The Yankees Lose Captain Luck
Somehow the Yankees lost last night, even though Raul Ibanez had tied yet another game with yet another ninth inning home run, and the loss was not even the worst thing that happened. Derek Jeter is done. Twenty-four hours ago I could not have imagined how deflating it would be, even if you'd laid out the exact sequence of events. But here we are. It's a mess.
Jeter is the rare athlete who makes insane people even more insane. Depending on who you talk to, Jeter is either baseball's Jesus Christ or the devil. Here is his baseball-reference page, you can judge for yourself. Because of this rift between folks, I've always tried to keep an open mind about Jeter. Alex Rodriguez's status as the anti-Jeter was always irritating to me, because A-Rod is clearly better at playing baseball. And because New York is a self-congratulatory media market, I have to acknowledge that Jeter's play has made more noise than it would have in some other, quieter, shittier town.
But I always come back to this: Jeter is in New York and he has done all those things that people overpraise him for doing. To say Jeter is "clutch" is to say the single most annoying word in sports. To say Jeter is "lucky" is probably more accurate, and Jeter has been lucky a lot. A lot. He has hit big in the playoffs, sometimes home runs, sometimes his usual opposite-field slaps. He did make that crazy-ass flip play in Oakland. He did dive face-first into the stands to catch a foul ball against the Boston Red Sox. Maybe those things were all blown out of proportion to you because It's The Yankees, but they were pretty fucking spectacular and important from my seat. Sorry you had to hear about them on SportsCenter all the time, but that doesn't change the fact that that they happened. Whether by luck or some sort of supernatural calmness, it doesn't matter, Derek Jeter has had an impressive career, littered with indelible individual moments.
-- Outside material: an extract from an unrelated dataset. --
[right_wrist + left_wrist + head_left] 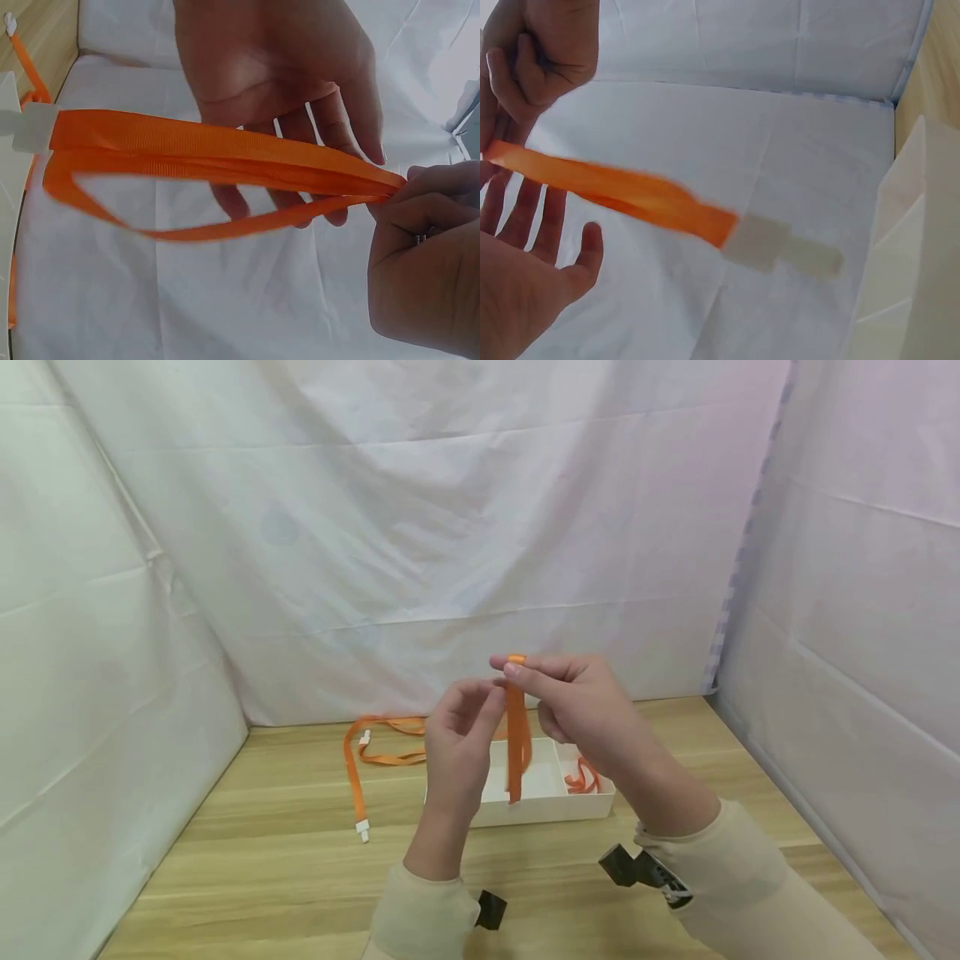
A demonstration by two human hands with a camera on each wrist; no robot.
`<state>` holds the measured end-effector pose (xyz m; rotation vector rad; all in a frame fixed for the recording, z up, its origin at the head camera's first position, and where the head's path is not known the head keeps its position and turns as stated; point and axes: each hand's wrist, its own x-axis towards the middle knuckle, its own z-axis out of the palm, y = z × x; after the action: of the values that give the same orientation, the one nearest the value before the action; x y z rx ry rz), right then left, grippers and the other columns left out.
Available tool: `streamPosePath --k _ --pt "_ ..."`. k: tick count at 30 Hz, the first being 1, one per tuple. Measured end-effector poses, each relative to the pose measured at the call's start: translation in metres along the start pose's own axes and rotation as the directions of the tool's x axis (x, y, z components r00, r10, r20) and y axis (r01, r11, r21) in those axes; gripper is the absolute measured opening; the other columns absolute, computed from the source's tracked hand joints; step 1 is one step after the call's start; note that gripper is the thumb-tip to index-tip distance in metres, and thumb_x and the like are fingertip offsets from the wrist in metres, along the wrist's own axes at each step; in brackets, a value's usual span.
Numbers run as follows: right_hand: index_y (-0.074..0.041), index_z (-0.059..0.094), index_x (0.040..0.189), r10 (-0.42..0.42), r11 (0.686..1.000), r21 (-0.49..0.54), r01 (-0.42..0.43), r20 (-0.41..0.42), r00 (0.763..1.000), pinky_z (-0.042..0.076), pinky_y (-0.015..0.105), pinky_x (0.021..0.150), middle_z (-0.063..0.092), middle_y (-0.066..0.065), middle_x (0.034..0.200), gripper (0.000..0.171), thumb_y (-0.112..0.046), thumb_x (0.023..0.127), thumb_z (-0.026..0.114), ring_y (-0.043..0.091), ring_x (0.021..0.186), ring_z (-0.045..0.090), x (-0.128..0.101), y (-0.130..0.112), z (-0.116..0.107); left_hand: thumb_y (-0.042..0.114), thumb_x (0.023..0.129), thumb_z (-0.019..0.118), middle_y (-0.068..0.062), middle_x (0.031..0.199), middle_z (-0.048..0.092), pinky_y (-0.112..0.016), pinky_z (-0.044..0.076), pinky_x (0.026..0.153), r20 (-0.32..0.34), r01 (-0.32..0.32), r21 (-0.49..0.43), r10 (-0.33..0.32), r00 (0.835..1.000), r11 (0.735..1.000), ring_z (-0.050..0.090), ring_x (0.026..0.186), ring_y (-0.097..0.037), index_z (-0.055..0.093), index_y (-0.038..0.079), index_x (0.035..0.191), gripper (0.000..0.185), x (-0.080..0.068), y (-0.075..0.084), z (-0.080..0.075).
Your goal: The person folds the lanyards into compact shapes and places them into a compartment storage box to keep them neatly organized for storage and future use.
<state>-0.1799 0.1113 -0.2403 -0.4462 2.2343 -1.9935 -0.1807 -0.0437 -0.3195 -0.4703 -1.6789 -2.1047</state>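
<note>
An orange lanyard (pixel 515 735) hangs folded in several layers above a white box. My right hand (pixel 592 706) pinches the top of its fold between thumb and forefinger. My left hand (pixel 461 735) is beside the upper part of the strap. In the right wrist view, the left hand (pixel 281 82) has its fingers extended behind the strap, and the thumb is apart from it. A pale clip (pixel 761 241) ends the dangling strap in the left wrist view, somewhat blurred. One loop of the lanyard (pixel 217 231) sags away from the other layers.
The divided white box (pixel 540 812) stands on the wooden table (pixel 285 860), with an orange strap (pixel 582 778) in its right compartment. Left of the box lies another orange lanyard (pixel 354 777) with white clips. White cloth (pixel 420 527) encloses the back and sides.
</note>
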Motion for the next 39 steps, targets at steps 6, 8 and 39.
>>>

Now there's another one, but it's no good for the Yankees. In a few hours from now, the Yankees and Tigers turn around to play again, and the Yankees seem to have finally run out of luck, despite Raul Ibanez. Not because they lost Derek Jeter, but because Alex Rodriguez is a disaster and Curtis Granderson, Nick Swisher, and Robinson Cano are even worse. The Yankees will replace Jeter on the roster with Eduardo Nunez and Jayson Nix will replace him on the field and in the lineup. The Yankee lineup has one foot in the grave.
When the purple prose describes the ghosts of Yankee Stadium or "angels in the outfield," as Ron Darling put it last night, it just means luck. Like clutch, it's a way to explain the inexplicable so that it means something. Derek Jeter became an infield-roaming, unnecessary-jump-throwing, embodiment of the outcomes, a figure that made for a more meaningful writeup than "Yanks, Jeter Get Lucky Again." That's what makes his loss so deflating. He's just a player, a very good player, but he was the luckiest player on a team that seemed to always need, and get, more than its fair share of luck.